As anyone knows who has dealt with cancer diagnosis and treatment, it takes on a life of its own. From the first call to find the best oncologist, through innumerable medical tests, doctors appointments, radiation treatments, chemotherapy, even neurosurgery to prevent the rapidly spreading cancer from rendering him paralyzed, Alan faced it with a positive attitude. His guiding principal was “whatever it takes.”
For 15 months he put up an amazingly heroic fight, never once losing hope. When it came time for chemotherapy, he asked his Doctor, “What would you do if you were in my position?” When the doctor replied, “Miracles happen,” that was enough to convince Alan to agree to the treatment. He was a fountain of strength for both of us.
Alan lost control only once during that time. He suffered a terrible panic attack, something he was familiar with because I had dealt with them when we were first married. Being familiar with them didn’t make going through one any less frightening. He stood in our kitchen, and suddenly said, “I don’t know what to do.” He looked around these familiar surroundings with terror in his eyes. A visit with a psychiatrist enabled him to understand that this was his way of fighting the loss of control he was feeling. A short period on medication put him back in his usual form.
When it became apparent that I could no longer manage Alan’s care in our home, our hospice nurse recommended he be moved to the San Diego Hospice Hospital, about 20 miles away. I refused, saying we had never spent a single night apart in our nearly twenty years of marriage, and I wasn’t going to let it happen now. She told me I could be with him, that there were accommodations for family in each patient’s room. I agreed immediately, and he was transferred the next day. I sat beside his gurney in the ambulance on that last ride.
While Alan was being checked in and bathed, I explored the grounds of this beautiful place. If there was ever to be a perfect setting for end of life, this had to be it. Situated on a hill overlooking the city with a view that went on for miles, there were colorful gardens to wander and sheltered places to sit and enjoy the view. It was lovely and peaceful.
At first Alan was his usual upbeat self, talking with staff, and joking with friends and family who dropped by. As the days passed, he began to hallucinate about being back in the military. As a retired Air Force Colonel, he was accustomed to the secrecy often necessary among his peers, and he began to insist on seeing the General, whom he was sure had summoned him.

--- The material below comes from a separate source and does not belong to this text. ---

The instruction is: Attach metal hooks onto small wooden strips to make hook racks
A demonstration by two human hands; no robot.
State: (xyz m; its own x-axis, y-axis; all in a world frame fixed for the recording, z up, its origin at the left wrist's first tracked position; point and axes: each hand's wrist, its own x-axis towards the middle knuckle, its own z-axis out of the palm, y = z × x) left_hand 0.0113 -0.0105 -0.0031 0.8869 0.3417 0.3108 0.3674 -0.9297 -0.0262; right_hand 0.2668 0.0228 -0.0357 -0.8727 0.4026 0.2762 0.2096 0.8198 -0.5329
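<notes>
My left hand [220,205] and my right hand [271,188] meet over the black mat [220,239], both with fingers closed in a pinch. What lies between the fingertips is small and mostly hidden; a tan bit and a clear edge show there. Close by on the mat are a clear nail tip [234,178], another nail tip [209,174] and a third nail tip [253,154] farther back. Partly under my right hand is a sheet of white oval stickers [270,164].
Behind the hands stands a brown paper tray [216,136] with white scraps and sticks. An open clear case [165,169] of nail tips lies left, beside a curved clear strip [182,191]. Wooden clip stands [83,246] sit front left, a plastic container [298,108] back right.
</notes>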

It became quite a task getting him back to reality, but he was never violent or angry, just insistent.
The day before he died, he was in a state of complete confusion. I sat down in a chair very close to him, took his hands, and said, “Alan, do you know who I am?” He looked at me with all the love of our years together, and said, “You’re my Ginny, and I love you.” I put my head on his lap and gave in to the tears, while he patted me on the back in an attempt to comfort me. Those were the last words I heard from my beloved Alan.
Shortly thereafter, he fell into a deep sleep from which he would never awaken. At about seven the next morning when the rounds nurse came in to check his vitals, I asked what they were. His blood pressure was about 60 over 40. I asked her to move him so I could get in bed with him. I lay there for several hours, holding him and listening to his weakening breathing. Finally, I said, “Alan, I’ll be OK. It’s time for you to let go.” To this day I believe that he heard me, even in his comatose state. His last breath came out in a soft whoosh.
I’m now approaching the beginning of my 80th year, and know that death will come before too many years pass. I hope it’s not soon, as I have many stories to tell before I go. I can also tell you that I do not fear Death. Instead I look at it as a logical progression of life.
I only hope someone who loves me will be there to hold me when the time comes.